Hany Armanious usually shows at Michael Lett. As a guest exhibitor at Hopkinson Mossman, his two works, like most of his practice, focus on explorations around the methodology of polyurethane casting. One is a cast (presented as a very big lumpy clod of earth) of a hole dug in the ground, a cousin to the ‘negative/positive’ processes set up with plaster by Rachel Whiteread - but with no spatial relationships between solid objects. The mound of crumbling dirt (it has stuck to the surface of the polyurethane) looks like it has fallen off a Council roadworks truck.
The other work from Armanious is an L-shaped section of cast wall that looks like soft bisonboard pock marked with scratches and fortuitous indentions. Echoing the shape of the large Enberg sculpture in the same room, it’s like a seriffed letter in reverse, perhaps cut from a school noticeboard which once held paper messages and drawing pins, the letter bringing in another level of self-reflexive wit while alluding to a rectangular planar wall corner.
Being slyly subtle, these works are pretty extraordinary, but the real star of this show is Oscar Enberg‘s Imagination Dead Imagine (lilt for tenor and Jean Arp electric guitar), a strangelooking hybrid sculpture that with its looping flue, cowl, galvanised chimney, wicker basket and assortment of ornate fire pokers, seems to humourously comment on the ontological properties of music production - the process from say a reproducable written notation to repeatable individual performances of organised sound.
The wrought iron pokers going in the end of the five-coloured, tubular configuration, seem to be carrying musical clefs as if they were stave lines and signs from dismantled sheet music that eventually reach the far (cowl) end of the chimney to emerge into the air as auditory sensation.
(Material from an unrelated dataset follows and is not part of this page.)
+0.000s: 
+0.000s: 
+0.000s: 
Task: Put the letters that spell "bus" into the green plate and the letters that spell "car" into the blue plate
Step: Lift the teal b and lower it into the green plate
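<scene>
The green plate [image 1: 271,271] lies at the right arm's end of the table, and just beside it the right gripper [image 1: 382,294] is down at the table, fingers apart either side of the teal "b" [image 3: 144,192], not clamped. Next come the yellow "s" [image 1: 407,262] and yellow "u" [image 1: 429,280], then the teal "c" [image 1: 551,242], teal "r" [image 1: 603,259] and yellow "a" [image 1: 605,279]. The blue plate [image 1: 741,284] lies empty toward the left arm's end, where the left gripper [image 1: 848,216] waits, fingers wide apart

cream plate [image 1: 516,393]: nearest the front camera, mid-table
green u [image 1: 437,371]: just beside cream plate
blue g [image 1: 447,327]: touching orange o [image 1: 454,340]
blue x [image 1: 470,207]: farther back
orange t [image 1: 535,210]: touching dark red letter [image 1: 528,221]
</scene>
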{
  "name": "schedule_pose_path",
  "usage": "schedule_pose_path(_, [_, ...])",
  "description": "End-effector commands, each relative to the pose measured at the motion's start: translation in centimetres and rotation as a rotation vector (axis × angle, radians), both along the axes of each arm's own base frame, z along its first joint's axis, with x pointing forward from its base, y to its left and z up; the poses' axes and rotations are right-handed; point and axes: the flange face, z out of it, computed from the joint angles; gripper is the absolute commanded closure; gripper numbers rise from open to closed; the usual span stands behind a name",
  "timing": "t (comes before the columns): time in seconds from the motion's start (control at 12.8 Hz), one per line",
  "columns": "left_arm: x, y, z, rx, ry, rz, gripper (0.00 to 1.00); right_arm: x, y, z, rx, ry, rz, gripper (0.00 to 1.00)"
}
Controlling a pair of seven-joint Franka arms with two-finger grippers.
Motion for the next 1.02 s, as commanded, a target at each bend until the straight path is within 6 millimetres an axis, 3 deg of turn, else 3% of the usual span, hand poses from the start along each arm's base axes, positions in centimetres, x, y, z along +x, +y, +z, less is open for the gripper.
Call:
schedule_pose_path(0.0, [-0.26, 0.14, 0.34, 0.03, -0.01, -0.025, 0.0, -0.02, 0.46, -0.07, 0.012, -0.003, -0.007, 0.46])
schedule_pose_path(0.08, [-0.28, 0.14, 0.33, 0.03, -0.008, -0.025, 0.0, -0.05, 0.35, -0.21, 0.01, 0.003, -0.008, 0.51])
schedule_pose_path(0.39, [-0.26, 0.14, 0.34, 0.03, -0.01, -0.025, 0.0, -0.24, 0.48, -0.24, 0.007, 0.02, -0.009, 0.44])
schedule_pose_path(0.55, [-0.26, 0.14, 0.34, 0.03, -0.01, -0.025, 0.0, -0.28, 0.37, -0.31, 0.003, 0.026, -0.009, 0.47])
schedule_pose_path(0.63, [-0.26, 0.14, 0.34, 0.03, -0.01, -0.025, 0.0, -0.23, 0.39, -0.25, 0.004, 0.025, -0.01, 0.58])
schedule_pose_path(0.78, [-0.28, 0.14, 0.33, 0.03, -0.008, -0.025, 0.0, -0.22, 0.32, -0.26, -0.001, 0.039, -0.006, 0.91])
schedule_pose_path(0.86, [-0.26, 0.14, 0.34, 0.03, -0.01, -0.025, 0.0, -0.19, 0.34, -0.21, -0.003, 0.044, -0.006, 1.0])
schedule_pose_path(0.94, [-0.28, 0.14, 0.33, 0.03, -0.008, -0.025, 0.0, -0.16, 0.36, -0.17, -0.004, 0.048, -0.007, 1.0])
It is as if the curled over hollow sculpture were an instrument in itself designed to accompany the ‘moustached’ electric guitar that references Jean Arp, and the saxophone mentioned in the title, and that the written formatting structures - notational conventions, not any individual notes - generated the actual music experienced. The over-arching references to the brain in the title might allude to the pleasurable sensations caused by music, and their emotional power.
Apart from how one interprets this very unusual sculpture, Imagination... seems (in typical Enberg fashion) to be crammed with references, ranging from Beckett in the title, obviously Arp and Parekowhai with the guitar,and maybe Max Ernst’s The Elephant Celebes with the flue. There is also the long wicket basket, which perhaps references Duchamp’s Three standard stoppages. The framed lithograph on the wall (Eléphant de Triomphe or Parisian Heat Death) seems another variation of the same theme, though a more pronounced look at systematic heating up and cooling down. Overall, a fascinating, refreshing exhibition.